Stefano Carattini, an environmental economist at Georgia State University, said that it is a simple matter of economics. Offsetting emissions doesn’t benefit companies or individuals in a direct way. “From a purely economic selfish perspective, I think the rational behavior would be not to offset,” he said. “But there is, I think, an increased understanding that collective action can be successful.” And it doesn’t hurt to be able to advertise the environmentally friendly carbon neutral policies either.

But according to Carlson, despite the low price, environmental benefits, and social capital companies gain from purchasing carbon offsets, it seems to take a little prodding, a little shock to the psyche and perhaps a little fear to get companies to take action.

“The carbon offset market ebbs and flows with news about climate change and weather events. You can very much see that correlation,” he said. “If there are major fires out in California we’ll probably get some interest immediately. But then in the next couple months people will be contacting us because they thought about it, they discussed it internally, and they want to do something.”
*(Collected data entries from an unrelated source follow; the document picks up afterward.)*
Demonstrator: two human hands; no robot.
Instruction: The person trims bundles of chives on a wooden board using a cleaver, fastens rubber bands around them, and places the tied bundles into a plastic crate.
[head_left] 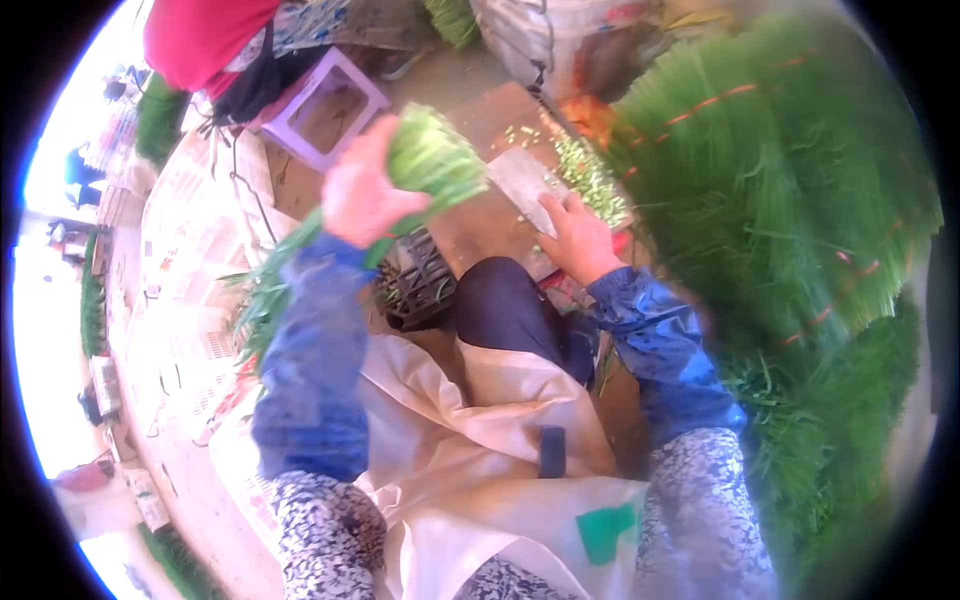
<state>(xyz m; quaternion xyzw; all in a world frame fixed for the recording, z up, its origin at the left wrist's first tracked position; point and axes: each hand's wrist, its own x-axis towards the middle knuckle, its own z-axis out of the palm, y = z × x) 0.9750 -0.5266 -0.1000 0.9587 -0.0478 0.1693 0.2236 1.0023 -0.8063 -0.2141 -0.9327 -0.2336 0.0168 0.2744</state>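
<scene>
The work in hand looks like trimming long green-leaved stalks, and it appears partly done. The left hand [365, 190] is closed around a thick bunch of slender green stalks with pale ends [432, 160], thumb on the near side and fingers mostly hidden behind. The bunch is held just left of the blade; its long leaves trail down past the left forearm. Whether it touches the brown rectangular surface [465, 225] below, I cannot tell.

The right hand [580, 238] is bent around the near end of a broad, flat, greyish metal blade [522, 180] that lies low over the surface; the handle, if there is one, is hidden under the palm.

What seems done: many short, pale green cut pieces [590, 180] lie in a heap along the far right side of the surface, beyond the blade, with a few scattered nearer its far edge. The pale ends of the held bunch look fairly even, so it may already be cut, but blur leaves that unsure.

What seems left: a tall heap of long green stalks [740, 170], bound with thin orange bands [700, 103], stands at the right, apart from both hands. I cannot tell whether those are trimmed, so the remaining amount is uncertain.
</scene>
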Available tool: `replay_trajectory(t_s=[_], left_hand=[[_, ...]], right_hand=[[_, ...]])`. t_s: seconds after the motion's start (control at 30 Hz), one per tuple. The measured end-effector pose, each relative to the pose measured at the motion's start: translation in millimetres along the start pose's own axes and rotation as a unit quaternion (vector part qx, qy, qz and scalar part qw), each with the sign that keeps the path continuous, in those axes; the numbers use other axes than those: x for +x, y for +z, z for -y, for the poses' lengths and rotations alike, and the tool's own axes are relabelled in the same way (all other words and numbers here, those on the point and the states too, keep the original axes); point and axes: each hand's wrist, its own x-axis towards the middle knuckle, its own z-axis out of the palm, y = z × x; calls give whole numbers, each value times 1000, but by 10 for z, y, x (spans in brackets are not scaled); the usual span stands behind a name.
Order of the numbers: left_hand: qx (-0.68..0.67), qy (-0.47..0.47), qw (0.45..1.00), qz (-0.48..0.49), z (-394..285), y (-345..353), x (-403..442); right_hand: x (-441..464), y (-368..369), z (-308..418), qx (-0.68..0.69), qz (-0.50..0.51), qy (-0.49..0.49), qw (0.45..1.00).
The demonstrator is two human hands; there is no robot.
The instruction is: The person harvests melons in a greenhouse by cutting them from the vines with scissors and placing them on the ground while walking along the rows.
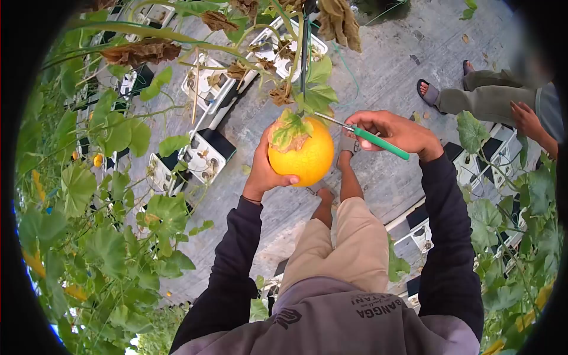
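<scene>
A round yellow melon (310, 160) hangs on its vine (304, 59) in front of me. My left hand (261, 168) cups it from the left, with the thumb across its lower front. A yellowing, partly browned leaf (289, 133) lies over the top of the fruit. To the right, my right hand (402, 133) is closed around green-handled pruning shears (381, 143). Their metal blades point left and reach the stem area just above the melon. Leaves partly hide the stem there, so I cannot tell whether the blades touch it.
Dried leaves (340, 23) hang above the melon. White planter boxes (204, 157) stand on the grey ground sheet (236, 236) at left. Dense melon vines (106, 248) fill the left side. Another person (491, 100) stands at the upper right, one hand (525, 121) lowered.
</scene>
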Motion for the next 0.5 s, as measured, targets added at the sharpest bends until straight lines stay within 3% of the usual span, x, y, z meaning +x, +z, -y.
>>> replay_trajectory(t_s=[0.23, 0.5], left_hand=[[53, 51, 994, -80, -95, -333, -465], [123, 93, 981, -115, -104, -542, -762]], right_hand=[[190, 945, 259, 163, -9, 15, 986], [238, 1458, 354, 317, -37, 59, 946]])
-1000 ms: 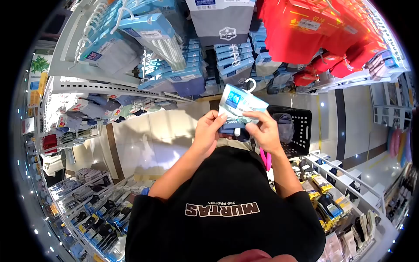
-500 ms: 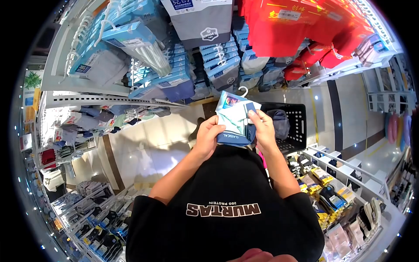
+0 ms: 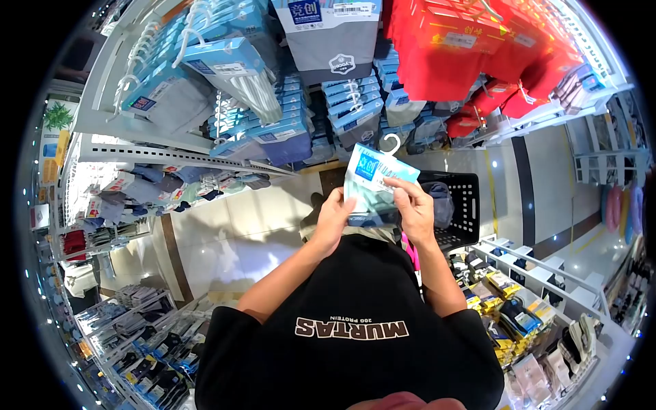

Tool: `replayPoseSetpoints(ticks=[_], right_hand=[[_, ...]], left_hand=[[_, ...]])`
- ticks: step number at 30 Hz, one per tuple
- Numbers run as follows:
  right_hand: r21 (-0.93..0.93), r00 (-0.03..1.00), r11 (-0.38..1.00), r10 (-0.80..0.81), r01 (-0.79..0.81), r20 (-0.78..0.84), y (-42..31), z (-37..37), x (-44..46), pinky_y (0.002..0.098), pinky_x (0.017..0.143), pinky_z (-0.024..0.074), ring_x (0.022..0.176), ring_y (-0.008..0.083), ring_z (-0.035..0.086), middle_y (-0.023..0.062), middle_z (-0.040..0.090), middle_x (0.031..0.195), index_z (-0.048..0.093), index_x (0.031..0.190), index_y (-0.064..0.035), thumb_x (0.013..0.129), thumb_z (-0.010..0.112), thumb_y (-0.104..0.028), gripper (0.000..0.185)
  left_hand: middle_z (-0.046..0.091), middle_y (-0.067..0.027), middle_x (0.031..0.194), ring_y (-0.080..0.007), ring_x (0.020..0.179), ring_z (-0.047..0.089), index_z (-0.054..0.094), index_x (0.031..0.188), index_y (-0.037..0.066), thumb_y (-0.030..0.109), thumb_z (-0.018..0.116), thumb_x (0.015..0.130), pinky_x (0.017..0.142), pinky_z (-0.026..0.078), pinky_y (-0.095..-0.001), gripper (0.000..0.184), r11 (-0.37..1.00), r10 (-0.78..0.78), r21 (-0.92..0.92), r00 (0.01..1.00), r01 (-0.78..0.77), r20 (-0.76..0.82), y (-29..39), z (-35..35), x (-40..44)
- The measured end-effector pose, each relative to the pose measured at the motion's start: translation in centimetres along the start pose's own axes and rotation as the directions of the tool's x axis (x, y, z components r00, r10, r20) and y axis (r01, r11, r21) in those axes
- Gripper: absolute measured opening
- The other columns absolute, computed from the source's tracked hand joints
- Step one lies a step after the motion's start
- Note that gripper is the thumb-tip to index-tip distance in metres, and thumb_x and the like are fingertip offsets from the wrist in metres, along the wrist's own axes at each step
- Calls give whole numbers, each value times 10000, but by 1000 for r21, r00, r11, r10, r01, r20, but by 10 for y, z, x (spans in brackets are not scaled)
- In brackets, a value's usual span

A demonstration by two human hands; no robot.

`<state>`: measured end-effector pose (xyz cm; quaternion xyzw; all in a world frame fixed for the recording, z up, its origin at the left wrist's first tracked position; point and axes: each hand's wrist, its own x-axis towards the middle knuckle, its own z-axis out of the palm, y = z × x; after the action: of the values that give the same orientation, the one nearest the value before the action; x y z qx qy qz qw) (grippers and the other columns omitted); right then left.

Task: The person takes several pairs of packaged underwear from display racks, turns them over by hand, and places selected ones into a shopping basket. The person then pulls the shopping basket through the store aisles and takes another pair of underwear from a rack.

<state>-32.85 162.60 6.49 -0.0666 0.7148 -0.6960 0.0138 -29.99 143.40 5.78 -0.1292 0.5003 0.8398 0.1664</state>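
At the frame's center, a left hand [image 3: 333,219] and right hand [image 3: 415,212], fingers nearly closed, pinch a packet [image 3: 370,198] (label [image 3: 367,168] facing up), apparently examining it. Any next move calls for steady fingers.

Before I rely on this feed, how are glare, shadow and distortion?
Head view: strong fisheye, a rounded image with black corners; head view: bright glare spots and a broad shadow on the floor; head view: the held hanger pack shows its blue logo clearly, its smallest print unreadable.
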Motion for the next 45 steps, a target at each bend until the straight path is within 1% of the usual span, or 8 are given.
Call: replayPoseSetpoints(ticks=[6,11,25,29,37,40,43,45], right_hand=[[168,999,985,-46,46,-3,-17,6,27,267,927,450,1052,149,590,84,645,1130,661,1191,6,914,629,7,278],[242,947,915,-315,322,-69,-85,12,86,324,960,460,1084,187,588,142,560,1236,184,1532,-38,880,604,46,781],[363,899,844,-437,394,39,-123,49,205,294,942,466,1074,154,584,112,620,1150,429,1319,29,913,638,-10,458],[120,917,910,-388,397,-91,-113,29,179,277,851,507,988,152,630,111,638,1105,475,1303,20,885,689,-21,472],[-251,617,809,-573,532,-539,-114,-67,179,270,933,490,1093,150,575,104,587,1227,509,1343,12,894,716,-55,499],[-49,773,886,-429,462,-467,-110,-85,193,283,966,467,1128,165,555,114,558,1272,424,1419,11,877,747,-90,639],[-324,729,855,-516,405,-450,-102,-82,189,259,936,466,1052,142,585,85,600,1205,440,1396,18,866,766,-111,635],[-88,792,906,-406,414,-455,-108,-76,179,261,932,467,1020,133,602,71,628,1164,463,1366,25,877,755,-115,587]], left_hand=[[677,-49,996,-87,881,605,629,1115,-42,160,657,950,807,496,-260,262,977,81,202,997,-75,-20,-2,-7,-1],[669,-97,979,-122,827,652,599,1107,-42,179,639,963,728,526,-260,268,986,148,95,984,-139,-96,11,-13,-2],[671,-83,956,-108,799,636,622,1063,-22,189,622,968,751,528,-258,232,986,49,159,997,-39,-59,-5,-16,-16],[671,-78,948,-112,797,635,622,1061,-19,190,620,970,749,527,-260,228,985,46,170,996,-33,-73,-4,-19,-16],[678,-80,949,-123,800,640,626,1057,0,203,625,971,733,517,-260,221,981,-3,196,1000,6,-15,-14,-20,-12],[680,-82,952,-125,803,645,626,1059,1,209,623,973,727,515,-258,225,975,-12,222,1000,10,6,-11,-14,-11],[684,-100,953,-148,806,671,609,1072,-12,197,607,978,737,539,-265,229,970,20,242,999,-26,25,-9,-13,-9],[685,-100,953,-146,804,671,610,1073,-12,197,608,977,736,539,-263,229,970,26,243,1000,-29,16,-9,-14,-11]])
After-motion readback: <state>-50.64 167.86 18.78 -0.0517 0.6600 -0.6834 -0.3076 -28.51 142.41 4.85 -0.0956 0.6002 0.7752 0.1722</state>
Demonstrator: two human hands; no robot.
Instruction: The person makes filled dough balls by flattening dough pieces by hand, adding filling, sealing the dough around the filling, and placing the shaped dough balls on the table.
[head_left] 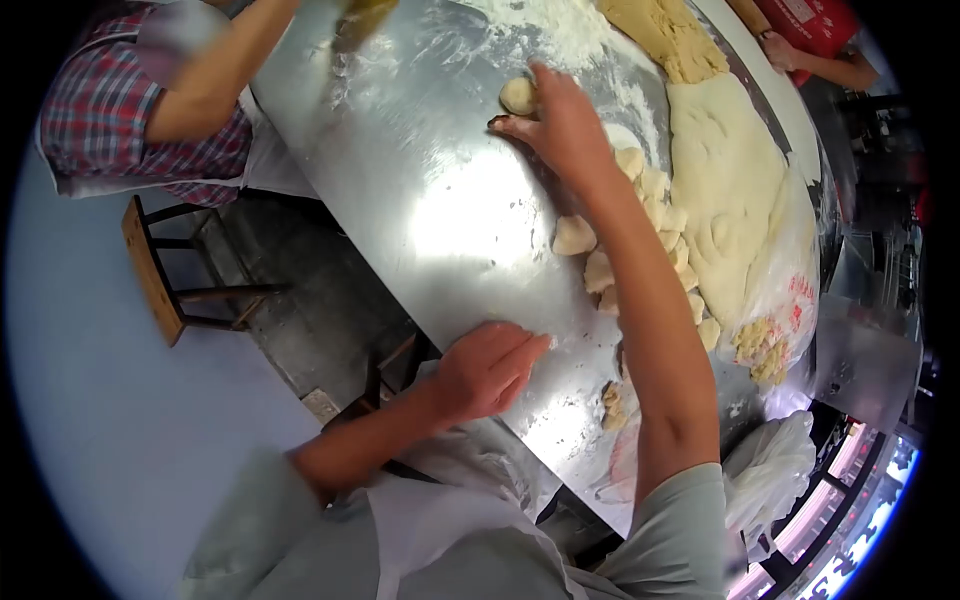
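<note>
Apron [440, 525] lay nearest. Right hand [563, 125] spread round dough ball [517, 96]; I judged light pressure best. Left hand [488, 370] curled, grip unclear.

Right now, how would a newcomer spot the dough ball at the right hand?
On the metal table, find the big dough slab and the cluster of dough pieces beside it. Past the cluster's top end is the right hand. The dough ball lies between its thumb and fingers, rounder and apart from the cluster.
</note>
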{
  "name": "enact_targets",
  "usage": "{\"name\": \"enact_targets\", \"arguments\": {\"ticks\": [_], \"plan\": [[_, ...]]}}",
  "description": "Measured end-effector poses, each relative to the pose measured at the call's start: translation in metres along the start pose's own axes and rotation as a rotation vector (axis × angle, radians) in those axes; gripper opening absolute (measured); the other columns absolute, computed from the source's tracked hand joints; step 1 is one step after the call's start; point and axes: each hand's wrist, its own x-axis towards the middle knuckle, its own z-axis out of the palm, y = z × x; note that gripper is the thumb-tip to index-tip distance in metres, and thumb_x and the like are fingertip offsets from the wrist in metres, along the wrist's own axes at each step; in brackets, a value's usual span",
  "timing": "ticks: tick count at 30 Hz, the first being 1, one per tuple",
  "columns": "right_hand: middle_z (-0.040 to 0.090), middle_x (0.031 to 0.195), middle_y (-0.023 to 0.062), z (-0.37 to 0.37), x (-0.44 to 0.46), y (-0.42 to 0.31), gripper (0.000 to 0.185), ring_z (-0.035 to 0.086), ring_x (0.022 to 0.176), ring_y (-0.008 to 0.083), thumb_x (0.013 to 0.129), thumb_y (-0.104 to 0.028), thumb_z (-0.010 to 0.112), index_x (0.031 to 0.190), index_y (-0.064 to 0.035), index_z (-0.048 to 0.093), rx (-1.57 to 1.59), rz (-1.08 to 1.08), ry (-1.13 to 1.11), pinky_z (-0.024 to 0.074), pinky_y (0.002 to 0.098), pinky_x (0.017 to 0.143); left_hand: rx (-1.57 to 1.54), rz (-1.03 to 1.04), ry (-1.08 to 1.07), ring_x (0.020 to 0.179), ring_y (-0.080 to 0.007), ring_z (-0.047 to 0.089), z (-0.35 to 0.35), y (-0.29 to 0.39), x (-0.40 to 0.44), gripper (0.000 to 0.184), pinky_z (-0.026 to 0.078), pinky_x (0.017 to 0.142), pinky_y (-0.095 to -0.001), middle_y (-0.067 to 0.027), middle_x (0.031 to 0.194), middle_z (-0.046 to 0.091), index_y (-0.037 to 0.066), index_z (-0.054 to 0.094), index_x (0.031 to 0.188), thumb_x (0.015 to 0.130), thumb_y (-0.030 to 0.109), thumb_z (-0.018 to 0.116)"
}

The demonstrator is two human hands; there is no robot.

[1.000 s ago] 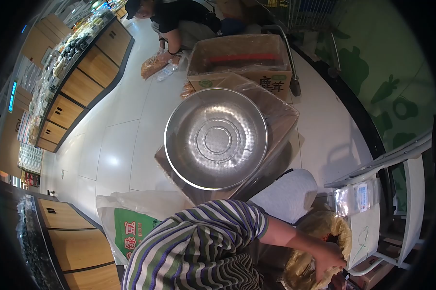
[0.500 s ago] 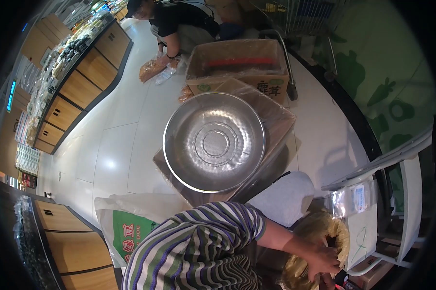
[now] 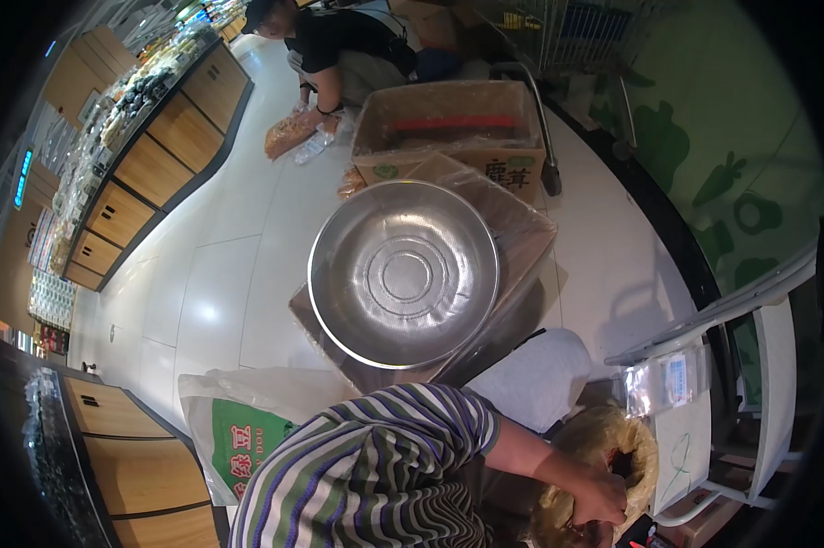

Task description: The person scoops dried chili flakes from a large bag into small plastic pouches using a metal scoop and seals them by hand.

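My left hand (image 3: 602, 499), at the end of a striped sleeve, reaches to the lower right with its fingers curled at a yellowish translucent plastic bag (image 3: 638, 440). The bag's crumpled mouth stands open around a dark reddish inside; its contents are hard to make out. Part of my right hand (image 3: 594, 535) shows just below the left, at the frame's bottom edge, with its fingers mostly hidden. A wide steel basin (image 3: 403, 320) rests on a plastic-covered cardboard box (image 3: 526, 233) ahead of me.
Beyond the basin stands an open cardboard carton (image 3: 448, 164). A crouching person (image 3: 348, 46) handles a bag of orange-brown goods (image 3: 288, 135) on the floor. A white-and-green sack (image 3: 247, 429) lies to the left. White shelving (image 3: 686, 438) with a clear packet (image 3: 666, 381) borders the right.
My left hand has shifted slightly left and down, its fingers going from spread to curled. More of the bag's mouth shows. The crouching person's hands have barely moved.
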Motion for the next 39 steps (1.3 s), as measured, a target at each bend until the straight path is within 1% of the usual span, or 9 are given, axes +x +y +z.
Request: {"name": "enact_targets", "arguments": {"ticks": [16,19,21,25,28,29,33,36,39], "plan": [[0.068,0.103,0.0238,-0.003,-0.016,0.037,0.044,0.064,0.096,0.0405,0.101,-0.032,0.045,0.118,0.0044,0.061,0.075,0.049,-0.045,0.0502,0.0414,0.088,0.013,-0.052,-0.069,0.070,-0.0344,0.067,-0.027,0.013,-0.002,0.039,0.051,0.059,-0.0469,-0.0099,0.068,0.067,0.011,0.068,0.077,0.046,0.033,0.076],[0.064,0.110,0.0011,-0.012,-0.023,0.031,0.039,0.057,0.091,0.0082,0.089,0.001,0.061,0.127,0.0056,0.055,0.438,0.159,0.112,0.0448,0.0228,0.081,-0.092,-0.121,-0.055,0.066,-0.0368,0.064,-0.045,0.002,-0.002,0.037,0.049,0.056,-0.0462,-0.0131,0.065,0.064,0.009,0.064,0.073,0.047,0.030,0.081],[0.066,0.107,0.0032,-0.042,-0.027,-0.008,0.040,0.056,0.091,0.0078,0.089,-0.008,0.055,0.128,0.0017,0.058,0.282,0.012,0.145,0.0453,0.0230,0.080,-0.155,-0.128,0.068,0.077,-0.0351,0.063,-0.065,-0.009,-0.004,0.048,0.050,0.063,-0.0445,-0.0123,0.083,0.063,0.008,0.059,0.096,0.060,0.031,0.081],[0.059,0.127,0.0129,-0.064,-0.042,0.022,0.044,0.057,0.120,0.0237,0.091,0.005,0.055,0.134,0.0024,0.048,0.271,-0.216,0.506,0.0436,0.0344,0.103,-0.322,-0.619,0.063,0.129,-0.0319,0.047,-0.143,-0.015,0.013,0.058,0.042,0.104,-0.0396,-0.0171,0.141,0.047,0.004,0.058,0.110,0.067,0.032,0.084],[0.054,0.134,0.0141,-0.078,-0.047,0.054,0.066,0.051,0.125,0.0215,0.086,0.009,0.052,0.148,-0.0066,0.035,0.298,-0.170,0.560,0.0407,0.0336,0.104,-0.444,-0.653,0.522,0.117,-0.0220,0.053,-0.192,-0.045,-0.020,0.055,0.042,0.102,-0.0418,-0.0119,0.121,0.059,0.004,0.055,0.122,0.077,0.026,0.079],[0.054,0.134,0.0130,-0.077,-0.058,0.045,0.067,0.053,0.122,0.0211,0.087,0.006,0.054,0.149,-0.0085,0.033,0.399,-0.178,0.550,0.0425,0.0340,0.102,-0.407,-0.690,0.625,0.100,-0.0211,0.063,-0.227,-0.043,-0.036,0.048,0.050,0.088,-0.0360,-0.0094,0.113,0.064,0.007,0.052,0.125,0.084,0.024,0.068],[0.062,0.122,0.0222,-0.082,-0.055,0.129,0.056,0.061,0.113,0.0311,0.090,-0.024,0.060,0.140,-0.0045,0.045,0.152,0.055,0.513,0.0470,0.0384,0.095,-0.621,-0.640,1.057,0.111,-0.0339,0.058,-0.335,-0.053,-0.094,0.054,0.049,0.088,-0.0499,-0.0180,0.117,0.059,0.007,0.050,0.131,0.090,0.039,0.064],[0.063,0.116,0.0254,-0.074,-0.068,0.131,0.048,0.062,0.106,0.0384,0.087,-0.026,0.058,0.127,-0.0002,0.055,-0.208,0.202,0.380,0.0489,0.0408,0.092,-0.571,-0.728,1.227,0.122,-0.0344,0.051,-0.380,-0.016,-0.095,0.061,0.045,0.093,-0.0491,-0.0183,0.137,0.046,0.004,0.046,0.132,0.090,0.043,0.064],[0.066,0.111,0.0248,-0.061,-0.058,0.132,0.041,0.064,0.104,0.0376,0.083,-0.023,0.057,0.117,0.0003,0.063,-0.316,0.311,0.218,0.0498,0.0412,0.090,-0.331,-0.635,0.996,0.114,-0.0317,0.057,-0.380,0.019,-0.074,0.063,0.046,0.094,-0.0397,-0.0180,0.131,0.054,0.001,0.042,0.139,0.090,0.034,0.066]]}}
While the CO2 offset by the voluntary market is only a drop in the bucket of global emissions, every little bit does help. But Carattini said there is a bigger picture to consider. When people and businesses are “willing to pay to reduce their greenhouse gas emissions, it sends a strong signal to policymakers about the willingness of people to engage in climate change issues.” Companies like Lyft and Etsy may just be doing some good old virtue signaling, but they are putting real money up to do it.

Between droughts, floods, heatwaves, dire climate reports and environmentally questionable policy decisions, the last 12 months have seen no shortage of environmental crises to keep climate change in the news and the carbon offset market growing. Whether policymakers decide to take serious action remains to be seen. In the meantime, you can always trade a few dollars to at least make your own life a little less harmful to the environment.